Pierre Jeanneret  |  La montagne fait partie de notre identité suisse. Elle est devenue presque un mythe national. Elle a probablement forgé une partie de notre caractère. En bien ou en mal… Selon les uns, elle nous aurait élevés spirituellement. Mais pour l’écrivain Friedrich Dürenmatt, la Suisse enfermée entre ses montagnes serait devenue un pays mesquin. A chacun son opinion sur cette question! Par ailleurs, la montagne a été un thème très important dans la peinture suisse. Pour le meilleur (comme chez Ferdinand Hodler ou Giovanni Giacometti) ou pour le pire: ainsi ces chromos du Cervin faits à la chaîne et proposés aux touristes. Dans les vastes espaces du musée Arlaud, qui conviennent particulièrement bien à des toiles qui sont souvent de grand format, quatre artistes suisses se sont confrontés à ce thème qui pouvait sembler épuisé. Or le visiteur constatera qu’il n’en est rien. On peut encore innover! Barbara Gwerder réalise des toiles semi-figuratives, avec de longues coulures de peinture verticales et de beaux jeux de couleurs. Elle peint en pleine nature, en communion totale avec elle. Un film nous montre l’artiste au travail dans des conditions extrêmes de neige et de vent. Et dans son chalet, elle taille dans le bois d’étranges fleurs (des edelweiss?) qui forment un parterre dans l’exposition. Astrid de la Forest pratique, elle, la taille douce rehaussée de pastel. Elle réussit à créer des atmosphères presque inquiétantes. Quant à Christiane Jaques, elle travaille en noir-blanc.
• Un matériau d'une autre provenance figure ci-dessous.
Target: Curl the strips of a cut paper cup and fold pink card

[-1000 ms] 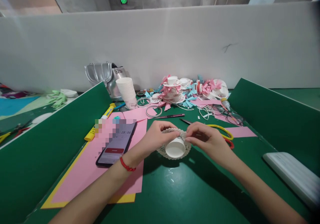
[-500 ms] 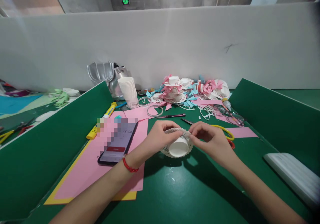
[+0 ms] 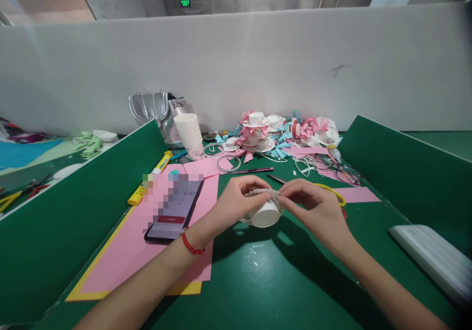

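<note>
Between my two hands, above the green table, is a white paper cup [image 3: 266, 215] whose side is cut and spread into a scalloped, frilly brim, with its round base facing me. My left hand [image 3: 241, 199] grips the brim on its left side, thumb on the near face and fingers behind. On the upper right of the same brim, my right hand [image 3: 308, 199] pinches the paper between thumb and fingertips. Scissors with yellow and red handles [image 3: 337, 195] lie partly hidden behind my right hand.
A phone [image 3: 175, 217] rests on pink paper [image 3: 121, 266] at left, beside a yellow glue stick [image 3: 135, 195]. Stacked paper cups [image 3: 188, 131], a silver bag [image 3: 147, 106] and pink, blue and white paper crafts [image 3: 258, 140] stand behind. Green partitions [image 3: 413, 167] flank both sides; a white ridged object [image 3: 431, 256] lies right.
The cup has tilted so its brim shows more edge-on and its base sits slightly lower right of before. My right hand has shifted a little with it, still pinching the brim.
</note>
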The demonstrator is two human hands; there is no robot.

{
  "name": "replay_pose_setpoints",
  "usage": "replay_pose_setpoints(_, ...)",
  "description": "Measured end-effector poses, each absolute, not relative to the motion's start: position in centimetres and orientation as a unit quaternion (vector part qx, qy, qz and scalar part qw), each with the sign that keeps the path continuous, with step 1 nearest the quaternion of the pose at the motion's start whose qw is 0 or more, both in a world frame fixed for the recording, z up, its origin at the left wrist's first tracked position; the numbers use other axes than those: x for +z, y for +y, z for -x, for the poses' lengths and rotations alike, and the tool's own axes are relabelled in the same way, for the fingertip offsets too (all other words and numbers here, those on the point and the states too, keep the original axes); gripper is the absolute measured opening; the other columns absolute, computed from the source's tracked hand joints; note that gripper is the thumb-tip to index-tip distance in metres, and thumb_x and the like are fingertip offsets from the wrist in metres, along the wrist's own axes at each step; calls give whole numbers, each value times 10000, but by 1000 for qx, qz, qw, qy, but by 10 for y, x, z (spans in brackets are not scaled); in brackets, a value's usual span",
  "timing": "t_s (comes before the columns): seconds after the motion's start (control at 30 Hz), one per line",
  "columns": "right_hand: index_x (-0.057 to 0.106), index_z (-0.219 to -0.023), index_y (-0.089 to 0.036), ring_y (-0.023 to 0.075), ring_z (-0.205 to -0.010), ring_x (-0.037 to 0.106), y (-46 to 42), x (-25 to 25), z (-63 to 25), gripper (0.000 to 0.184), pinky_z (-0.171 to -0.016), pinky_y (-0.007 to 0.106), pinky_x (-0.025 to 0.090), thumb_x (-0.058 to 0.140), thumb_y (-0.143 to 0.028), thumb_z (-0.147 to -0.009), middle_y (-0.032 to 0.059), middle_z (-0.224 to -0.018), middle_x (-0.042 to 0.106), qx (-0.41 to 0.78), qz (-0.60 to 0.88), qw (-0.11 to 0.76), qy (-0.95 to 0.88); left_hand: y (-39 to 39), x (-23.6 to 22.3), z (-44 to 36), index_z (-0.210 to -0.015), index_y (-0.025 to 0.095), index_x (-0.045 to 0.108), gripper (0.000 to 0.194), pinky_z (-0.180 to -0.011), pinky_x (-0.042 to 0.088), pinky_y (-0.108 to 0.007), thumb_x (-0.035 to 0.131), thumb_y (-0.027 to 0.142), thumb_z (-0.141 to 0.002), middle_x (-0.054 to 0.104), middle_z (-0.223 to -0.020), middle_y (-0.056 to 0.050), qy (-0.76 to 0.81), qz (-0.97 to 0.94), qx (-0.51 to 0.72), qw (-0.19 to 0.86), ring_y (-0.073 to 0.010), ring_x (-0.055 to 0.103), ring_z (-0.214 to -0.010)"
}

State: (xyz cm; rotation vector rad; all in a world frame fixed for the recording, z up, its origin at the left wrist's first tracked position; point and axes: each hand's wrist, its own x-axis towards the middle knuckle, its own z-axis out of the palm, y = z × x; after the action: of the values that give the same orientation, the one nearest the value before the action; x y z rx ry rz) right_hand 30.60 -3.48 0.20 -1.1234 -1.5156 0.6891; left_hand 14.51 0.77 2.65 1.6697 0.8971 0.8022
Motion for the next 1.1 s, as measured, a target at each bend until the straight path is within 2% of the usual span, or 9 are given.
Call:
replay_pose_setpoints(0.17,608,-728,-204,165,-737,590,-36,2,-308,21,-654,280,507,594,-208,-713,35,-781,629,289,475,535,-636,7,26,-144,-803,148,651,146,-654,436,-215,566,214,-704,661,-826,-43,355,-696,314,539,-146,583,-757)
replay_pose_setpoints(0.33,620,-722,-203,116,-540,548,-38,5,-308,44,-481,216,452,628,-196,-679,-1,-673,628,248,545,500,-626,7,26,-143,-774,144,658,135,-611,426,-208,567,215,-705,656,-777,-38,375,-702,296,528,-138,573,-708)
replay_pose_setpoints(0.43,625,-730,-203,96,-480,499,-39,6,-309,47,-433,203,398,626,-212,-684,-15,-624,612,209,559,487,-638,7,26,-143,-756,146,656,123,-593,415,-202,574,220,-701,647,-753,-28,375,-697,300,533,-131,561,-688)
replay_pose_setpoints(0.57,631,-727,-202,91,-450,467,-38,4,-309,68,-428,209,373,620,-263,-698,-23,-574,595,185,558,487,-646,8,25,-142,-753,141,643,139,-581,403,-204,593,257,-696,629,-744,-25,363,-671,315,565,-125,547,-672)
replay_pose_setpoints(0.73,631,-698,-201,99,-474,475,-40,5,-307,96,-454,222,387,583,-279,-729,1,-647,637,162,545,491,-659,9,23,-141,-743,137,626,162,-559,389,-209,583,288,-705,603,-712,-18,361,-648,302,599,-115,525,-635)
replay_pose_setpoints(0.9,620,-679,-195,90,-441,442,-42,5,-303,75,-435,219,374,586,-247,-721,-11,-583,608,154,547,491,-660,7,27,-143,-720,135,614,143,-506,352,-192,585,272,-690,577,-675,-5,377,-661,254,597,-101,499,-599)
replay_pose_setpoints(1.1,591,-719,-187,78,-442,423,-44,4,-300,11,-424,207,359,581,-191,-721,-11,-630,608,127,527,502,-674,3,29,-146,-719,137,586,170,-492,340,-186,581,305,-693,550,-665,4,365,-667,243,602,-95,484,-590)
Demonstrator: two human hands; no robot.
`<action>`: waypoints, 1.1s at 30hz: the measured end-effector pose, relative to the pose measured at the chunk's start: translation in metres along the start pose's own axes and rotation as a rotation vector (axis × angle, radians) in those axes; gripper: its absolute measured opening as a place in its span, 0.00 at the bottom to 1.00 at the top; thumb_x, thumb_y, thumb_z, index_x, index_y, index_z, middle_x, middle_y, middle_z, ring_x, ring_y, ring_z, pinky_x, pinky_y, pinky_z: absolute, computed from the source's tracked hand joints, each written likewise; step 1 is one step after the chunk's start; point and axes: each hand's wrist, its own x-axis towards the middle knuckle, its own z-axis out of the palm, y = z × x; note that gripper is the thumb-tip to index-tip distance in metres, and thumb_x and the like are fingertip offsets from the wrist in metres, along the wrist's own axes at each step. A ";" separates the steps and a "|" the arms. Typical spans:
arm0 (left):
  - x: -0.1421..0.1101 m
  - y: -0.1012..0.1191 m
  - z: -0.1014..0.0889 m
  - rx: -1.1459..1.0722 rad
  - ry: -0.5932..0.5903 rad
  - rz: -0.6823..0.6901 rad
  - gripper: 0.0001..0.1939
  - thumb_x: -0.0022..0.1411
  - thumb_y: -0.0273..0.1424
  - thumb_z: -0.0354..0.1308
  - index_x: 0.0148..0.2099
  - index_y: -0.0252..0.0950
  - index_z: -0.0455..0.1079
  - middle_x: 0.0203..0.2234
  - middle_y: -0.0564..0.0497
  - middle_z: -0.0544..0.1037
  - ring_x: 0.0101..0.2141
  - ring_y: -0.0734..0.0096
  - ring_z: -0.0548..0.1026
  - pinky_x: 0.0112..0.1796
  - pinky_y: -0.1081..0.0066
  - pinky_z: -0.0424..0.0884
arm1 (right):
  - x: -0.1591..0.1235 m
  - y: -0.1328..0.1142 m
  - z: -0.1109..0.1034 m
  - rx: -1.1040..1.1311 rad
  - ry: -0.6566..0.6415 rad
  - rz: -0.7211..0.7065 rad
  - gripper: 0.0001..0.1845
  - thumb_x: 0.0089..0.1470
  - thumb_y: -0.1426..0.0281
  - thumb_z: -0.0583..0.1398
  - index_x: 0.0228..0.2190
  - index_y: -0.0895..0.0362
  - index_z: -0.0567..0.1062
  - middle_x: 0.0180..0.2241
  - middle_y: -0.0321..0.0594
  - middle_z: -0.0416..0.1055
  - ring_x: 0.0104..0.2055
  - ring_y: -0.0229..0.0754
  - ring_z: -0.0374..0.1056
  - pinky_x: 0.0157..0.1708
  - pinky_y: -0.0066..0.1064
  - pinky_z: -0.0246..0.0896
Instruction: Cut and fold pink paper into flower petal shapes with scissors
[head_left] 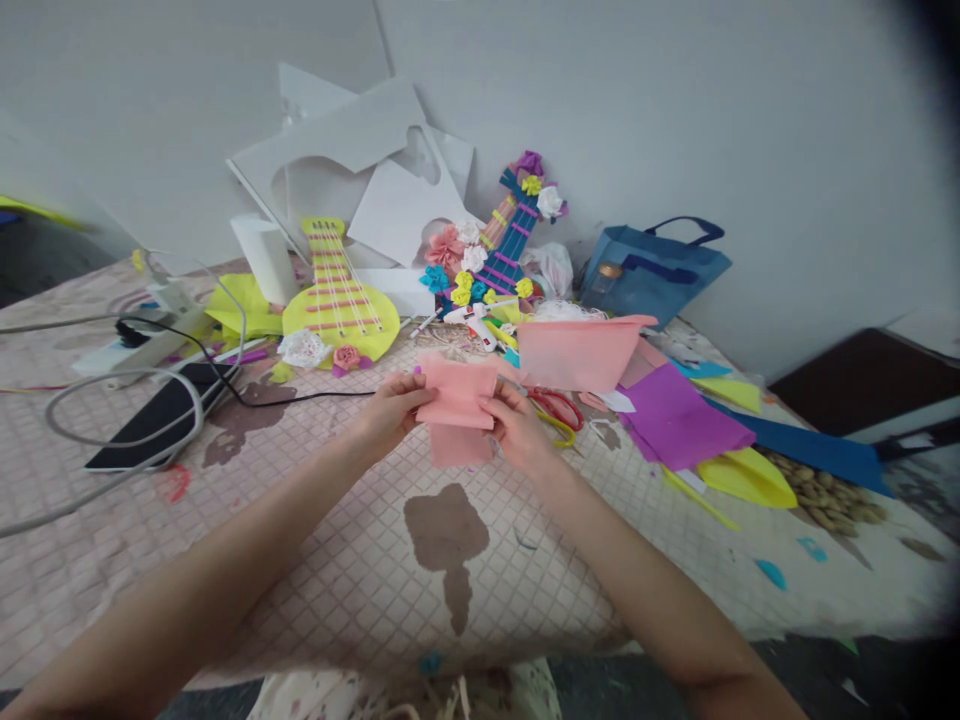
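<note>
And we're looking for lettering here, folks, but no text, label, brand, number or sign can be read. There's a small dark mark (486, 338) on the white glue gun (475, 322), and it's too small and blurred to make out!
</note>
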 end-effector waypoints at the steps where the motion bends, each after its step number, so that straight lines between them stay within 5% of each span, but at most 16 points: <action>1: 0.001 -0.001 -0.001 0.002 -0.001 0.001 0.10 0.41 0.26 0.67 0.28 0.32 0.70 0.24 0.54 0.73 0.25 0.80 0.69 0.26 0.80 0.64 | 0.000 0.000 0.000 -0.001 0.000 0.006 0.12 0.39 0.68 0.64 0.30 0.53 0.72 0.26 0.31 0.68 0.24 0.34 0.60 0.21 0.25 0.55; 11: 0.001 -0.005 -0.007 0.255 -0.020 0.001 0.16 0.47 0.41 0.65 0.30 0.33 0.69 0.25 0.54 0.71 0.26 0.78 0.68 0.27 0.77 0.64 | 0.000 0.004 0.000 -0.085 -0.012 0.022 0.15 0.38 0.62 0.67 0.29 0.55 0.73 0.27 0.33 0.69 0.28 0.37 0.62 0.27 0.27 0.57; 18: 0.002 -0.007 -0.006 0.268 -0.001 0.006 0.16 0.45 0.40 0.66 0.31 0.33 0.69 0.25 0.54 0.71 0.27 0.75 0.69 0.30 0.74 0.66 | 0.005 0.007 -0.005 -0.239 0.055 -0.142 0.14 0.44 0.58 0.63 0.25 0.56 0.70 0.22 0.32 0.63 0.23 0.35 0.57 0.23 0.26 0.54; 33: -0.002 -0.007 -0.002 0.255 -0.001 0.090 0.16 0.48 0.43 0.63 0.32 0.34 0.70 0.27 0.53 0.72 0.27 0.76 0.69 0.29 0.76 0.64 | 0.004 0.006 -0.007 -0.398 0.027 -0.259 0.13 0.49 0.60 0.59 0.23 0.55 0.65 0.20 0.31 0.58 0.22 0.34 0.54 0.21 0.26 0.52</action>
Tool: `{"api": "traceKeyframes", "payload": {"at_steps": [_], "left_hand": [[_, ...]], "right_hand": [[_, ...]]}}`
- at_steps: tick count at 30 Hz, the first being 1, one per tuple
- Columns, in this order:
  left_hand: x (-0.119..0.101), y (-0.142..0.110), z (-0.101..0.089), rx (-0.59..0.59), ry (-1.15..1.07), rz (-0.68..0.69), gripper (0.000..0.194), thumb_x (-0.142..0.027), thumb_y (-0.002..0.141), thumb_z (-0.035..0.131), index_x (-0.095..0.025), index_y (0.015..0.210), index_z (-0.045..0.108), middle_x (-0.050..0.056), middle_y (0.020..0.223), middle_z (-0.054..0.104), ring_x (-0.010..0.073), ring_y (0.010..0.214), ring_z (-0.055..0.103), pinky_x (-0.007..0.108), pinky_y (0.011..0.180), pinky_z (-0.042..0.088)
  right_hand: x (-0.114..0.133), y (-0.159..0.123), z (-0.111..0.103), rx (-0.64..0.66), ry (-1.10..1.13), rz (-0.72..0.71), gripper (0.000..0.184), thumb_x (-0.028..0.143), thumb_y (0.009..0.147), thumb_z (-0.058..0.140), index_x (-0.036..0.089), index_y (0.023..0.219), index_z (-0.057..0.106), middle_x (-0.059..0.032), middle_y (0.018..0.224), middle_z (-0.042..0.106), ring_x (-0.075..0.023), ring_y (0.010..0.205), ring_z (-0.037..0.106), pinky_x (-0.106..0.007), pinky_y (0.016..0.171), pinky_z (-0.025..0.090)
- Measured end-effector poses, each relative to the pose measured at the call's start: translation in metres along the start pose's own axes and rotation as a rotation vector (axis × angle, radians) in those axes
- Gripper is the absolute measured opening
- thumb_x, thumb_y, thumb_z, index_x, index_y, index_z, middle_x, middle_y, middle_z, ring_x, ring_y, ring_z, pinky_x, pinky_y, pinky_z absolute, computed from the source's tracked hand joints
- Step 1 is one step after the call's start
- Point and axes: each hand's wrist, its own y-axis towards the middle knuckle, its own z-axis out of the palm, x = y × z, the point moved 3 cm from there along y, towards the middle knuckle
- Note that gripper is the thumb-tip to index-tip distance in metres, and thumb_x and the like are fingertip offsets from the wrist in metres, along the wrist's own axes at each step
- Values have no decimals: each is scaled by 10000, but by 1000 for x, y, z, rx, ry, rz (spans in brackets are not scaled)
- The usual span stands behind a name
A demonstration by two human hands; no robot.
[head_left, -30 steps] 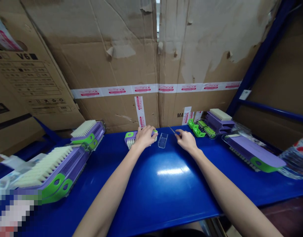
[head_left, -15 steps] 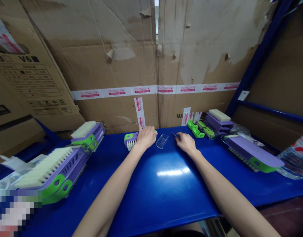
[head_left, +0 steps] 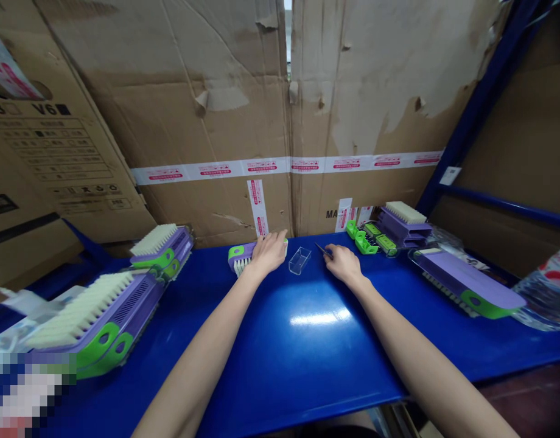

Selon elle, «l’épreuve (le papier, le noir) a la densité du granit et des nuits dans lesquelles on n’ose pas plonger». Seul homme du quatuor, Eric Martinet, qui est aussi un adepte du VTT, se coltine depuis longtemps avec le thème de la montagne. Il a peint une série de sommets emblématiques – Dents de Morcles, Petit Muveran, Dents du Midi, Eiger-Mönch-Jungfrau, Cervin… – mille fois représentés, et dont il réussit pourtant à renouveler la vision. Il y a quelque chose de Ferdinand Hodler dans son bel ensemble de petits formats intitulés «Suite alpine». Et d’ailleurs, en cette année 2018, plusieurs expositions commémoreront le 100e anniversaire de la mort du grand peintre. Nous vous en parlerons dans une prochaine chronique.

«Etre Montagne», Musée Arlaud, place de la Riponne, Lausanne, jusqu’au 8 avril.